## AIM OF THE EXERCISE
Find the line with "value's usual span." and the line with "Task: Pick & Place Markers" in the entries below; output exactly those two lines, every line between them, and no others.

## PROVIDED INFORMATION
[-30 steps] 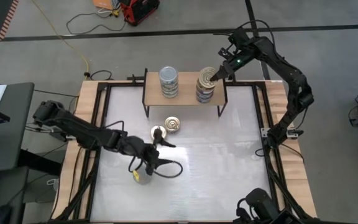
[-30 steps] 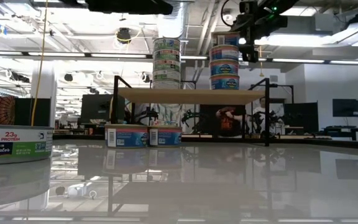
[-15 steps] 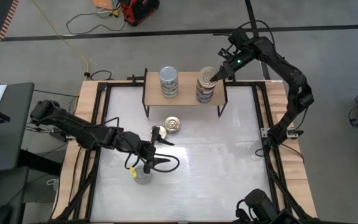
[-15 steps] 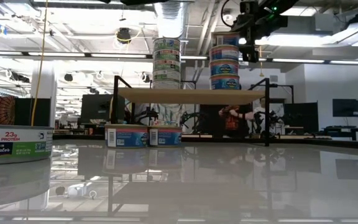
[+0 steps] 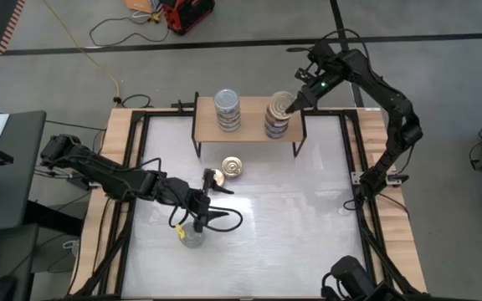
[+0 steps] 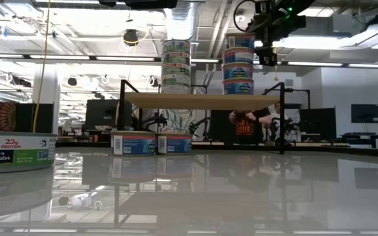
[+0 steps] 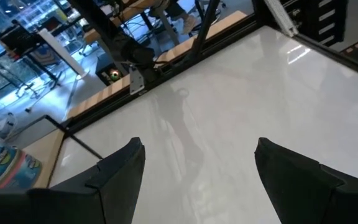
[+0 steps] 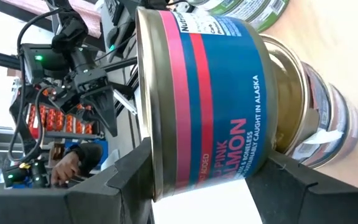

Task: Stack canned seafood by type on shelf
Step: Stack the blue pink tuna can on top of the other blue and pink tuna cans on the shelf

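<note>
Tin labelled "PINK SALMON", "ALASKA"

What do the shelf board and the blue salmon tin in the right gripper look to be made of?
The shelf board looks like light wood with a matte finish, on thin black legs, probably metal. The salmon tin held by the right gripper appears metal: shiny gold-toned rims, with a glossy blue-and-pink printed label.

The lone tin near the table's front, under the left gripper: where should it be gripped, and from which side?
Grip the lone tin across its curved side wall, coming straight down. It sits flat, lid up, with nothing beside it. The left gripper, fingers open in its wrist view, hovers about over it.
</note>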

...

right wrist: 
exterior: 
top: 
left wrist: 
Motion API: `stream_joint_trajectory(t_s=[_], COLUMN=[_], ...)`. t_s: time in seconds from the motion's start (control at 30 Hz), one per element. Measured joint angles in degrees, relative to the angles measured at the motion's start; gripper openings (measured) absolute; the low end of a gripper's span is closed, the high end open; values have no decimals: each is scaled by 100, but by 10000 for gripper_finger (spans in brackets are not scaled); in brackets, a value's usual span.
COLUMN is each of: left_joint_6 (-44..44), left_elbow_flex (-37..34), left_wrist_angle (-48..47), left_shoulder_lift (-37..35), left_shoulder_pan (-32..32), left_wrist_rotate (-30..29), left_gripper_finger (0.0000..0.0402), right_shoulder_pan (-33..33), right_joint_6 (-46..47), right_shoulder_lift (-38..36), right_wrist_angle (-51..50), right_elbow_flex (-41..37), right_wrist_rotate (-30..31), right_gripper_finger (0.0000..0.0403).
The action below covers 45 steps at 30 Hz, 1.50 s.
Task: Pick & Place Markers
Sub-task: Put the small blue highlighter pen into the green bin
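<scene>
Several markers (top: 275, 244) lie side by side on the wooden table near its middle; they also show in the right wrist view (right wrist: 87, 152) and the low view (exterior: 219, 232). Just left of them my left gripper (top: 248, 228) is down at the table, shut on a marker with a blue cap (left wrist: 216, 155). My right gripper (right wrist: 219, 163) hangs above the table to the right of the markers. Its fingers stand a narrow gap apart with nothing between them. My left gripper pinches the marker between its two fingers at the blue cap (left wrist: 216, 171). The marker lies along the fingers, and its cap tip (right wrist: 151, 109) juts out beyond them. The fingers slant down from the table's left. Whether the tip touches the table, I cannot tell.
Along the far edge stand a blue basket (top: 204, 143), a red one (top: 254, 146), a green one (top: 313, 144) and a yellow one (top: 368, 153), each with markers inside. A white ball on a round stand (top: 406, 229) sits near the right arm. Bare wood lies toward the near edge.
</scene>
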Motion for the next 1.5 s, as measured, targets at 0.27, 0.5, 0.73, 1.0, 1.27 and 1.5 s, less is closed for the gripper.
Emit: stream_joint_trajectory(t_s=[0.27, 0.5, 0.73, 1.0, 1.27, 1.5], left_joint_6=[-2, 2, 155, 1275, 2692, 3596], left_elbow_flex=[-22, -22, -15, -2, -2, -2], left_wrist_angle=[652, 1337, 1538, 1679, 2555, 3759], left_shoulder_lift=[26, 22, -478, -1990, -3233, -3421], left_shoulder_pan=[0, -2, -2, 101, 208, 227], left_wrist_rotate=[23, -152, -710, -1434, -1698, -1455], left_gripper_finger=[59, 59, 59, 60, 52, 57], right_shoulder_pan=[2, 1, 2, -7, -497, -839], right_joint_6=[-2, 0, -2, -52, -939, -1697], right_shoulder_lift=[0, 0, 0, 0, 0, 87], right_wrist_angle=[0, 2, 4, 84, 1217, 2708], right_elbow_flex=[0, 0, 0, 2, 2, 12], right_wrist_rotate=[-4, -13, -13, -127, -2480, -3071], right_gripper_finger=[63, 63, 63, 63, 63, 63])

## RESPONSE BOX
Motion API: `stream_joint_trajectory(t_s=[_], COLUMN=[_], ...)`. t_s: time in seconds from the motion's start (control at 30 Hz), one per element. Measured joint angles in degrees, relative to the angles measured at the motion's start; gripper openings (measured) absolute; the low end of a gripper's span is closed, the high end open; values have no decimals: each is scaled by 100, but by 10000 for gripper_finger (spans in brackets are not scaled); in brackets, a value's usual span.
COLUMN is each of: left_joint_6 (-44..44), left_elbow_flex (-37..34), left_wrist_angle (-48..47), left_shoulder_lift (-37..35), left_shoulder_pan (-32..32), left_wrist_rotate (-30..29), left_gripper_finger (0.0000..0.0402), right_shoulder_pan (-33..33), right_joint_6 (-46..47), right_shoulder_lift (-38..36), right_wrist_angle (-51..50), right_elbow_flex (-41..37), right_wrist_rotate (-30..31), right_gripper_finger (0.0000..0.0403).
The action below covers 45 steps at 30 Hz, 1.50 s.
Task: Pick & Place Markers

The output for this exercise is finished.